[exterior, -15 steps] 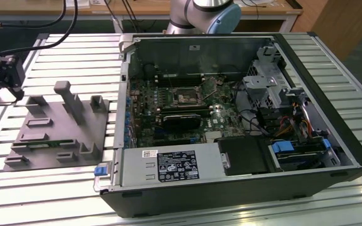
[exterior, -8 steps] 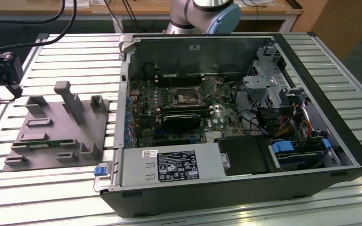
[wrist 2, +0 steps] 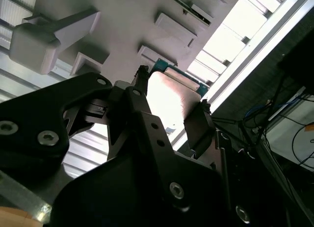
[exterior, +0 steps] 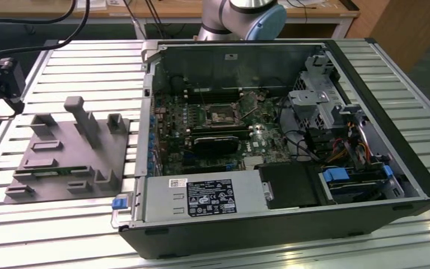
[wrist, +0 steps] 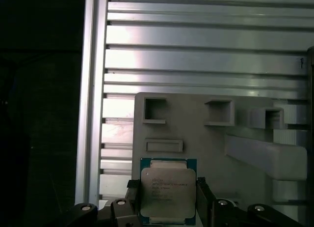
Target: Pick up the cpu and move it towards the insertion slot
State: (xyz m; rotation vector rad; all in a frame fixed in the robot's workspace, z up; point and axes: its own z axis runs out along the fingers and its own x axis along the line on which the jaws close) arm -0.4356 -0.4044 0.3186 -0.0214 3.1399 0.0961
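Now the silver-topped, teal-rimmed cpu [wrist: 168, 190] sits between the fingers [wrist: 202, 200].

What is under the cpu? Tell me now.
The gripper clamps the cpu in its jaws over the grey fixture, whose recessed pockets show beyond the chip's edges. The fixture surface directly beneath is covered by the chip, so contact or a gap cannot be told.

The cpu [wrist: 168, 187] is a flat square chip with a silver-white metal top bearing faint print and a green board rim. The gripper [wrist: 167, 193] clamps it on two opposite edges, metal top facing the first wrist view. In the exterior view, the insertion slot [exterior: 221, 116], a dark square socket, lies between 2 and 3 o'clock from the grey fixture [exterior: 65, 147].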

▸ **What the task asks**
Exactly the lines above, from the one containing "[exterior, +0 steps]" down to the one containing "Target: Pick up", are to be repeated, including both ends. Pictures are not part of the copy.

▸ **Problem solution**
[exterior, +0 steps] 
[wrist, +0 steps] 
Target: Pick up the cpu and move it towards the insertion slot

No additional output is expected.